WHAT THE TASK REQUIRES ▸
Reproduce the listing verbatim through the line with "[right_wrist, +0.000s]".

MATERIAL PROVIDED ▸
┌────────

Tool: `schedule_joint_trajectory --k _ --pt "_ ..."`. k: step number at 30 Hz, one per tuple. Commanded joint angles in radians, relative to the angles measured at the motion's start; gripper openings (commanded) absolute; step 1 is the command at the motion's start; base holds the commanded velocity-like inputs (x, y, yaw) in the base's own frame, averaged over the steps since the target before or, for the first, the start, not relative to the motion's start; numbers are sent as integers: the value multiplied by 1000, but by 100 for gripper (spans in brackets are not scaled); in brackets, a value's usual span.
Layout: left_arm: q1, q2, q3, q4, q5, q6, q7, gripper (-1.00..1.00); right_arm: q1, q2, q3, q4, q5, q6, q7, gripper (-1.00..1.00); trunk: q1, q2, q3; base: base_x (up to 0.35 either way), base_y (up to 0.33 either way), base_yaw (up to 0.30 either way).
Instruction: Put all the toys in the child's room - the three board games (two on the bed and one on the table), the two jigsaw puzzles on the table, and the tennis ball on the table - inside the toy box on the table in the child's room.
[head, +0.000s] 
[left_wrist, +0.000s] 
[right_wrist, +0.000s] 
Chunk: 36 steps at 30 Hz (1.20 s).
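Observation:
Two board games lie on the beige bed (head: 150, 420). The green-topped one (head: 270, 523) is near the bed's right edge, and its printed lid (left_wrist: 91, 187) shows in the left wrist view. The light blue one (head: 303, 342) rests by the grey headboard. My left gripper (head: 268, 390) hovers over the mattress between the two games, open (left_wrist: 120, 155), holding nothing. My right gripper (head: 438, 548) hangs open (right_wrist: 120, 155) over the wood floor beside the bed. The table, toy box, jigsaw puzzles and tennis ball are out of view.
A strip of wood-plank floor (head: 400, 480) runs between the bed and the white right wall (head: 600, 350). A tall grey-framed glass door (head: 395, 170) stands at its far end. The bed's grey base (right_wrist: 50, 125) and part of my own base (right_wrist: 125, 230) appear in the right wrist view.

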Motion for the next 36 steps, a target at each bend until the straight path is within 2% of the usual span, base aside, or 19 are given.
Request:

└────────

PROBLEM SOLUTION ▸
Tool: `schedule_joint_trajectory --k _ --pt "_ ..."`. k: step number at 30 Hz, one per tuple. Commanded joint angles in radians, relative to the angles measured at the motion's start; gripper openings (commanded) absolute; step 1 is the command at the motion's start; base holds the commanded velocity-like inputs (x, y, yaw) in the base's own frame, averaged over the steps since the target before or, for the first, the start, not relative to the motion's start; numbers are sent as integers: the value multiplied by 1000, but by 100 for gripper (spans in brackets are not scaled); in brackets, a value's usual span.
Layout: left_arm: q1, q2, q3, q4, q5, q6, q7, gripper (-1.00..1.00); right_arm: q1, q2, q3, q4, q5, q6, q7, gripper (-1.00..1.00); trunk: q1, q2, q3; base: base_x (up to 0.35 either way), base_y (up to 0.33 either way), base_yaw (up to 0.30 either way).
Instruction: Put all the toys in the child's room - the three board games (two on the bed and one on the table), the two jigsaw puzzles on the table, and the tennis ball on the table - inside the toy box on the table in the child's room.
[head, +0.000s] 
[left_wrist, +0.000s] 
[right_wrist, +0.000s] 

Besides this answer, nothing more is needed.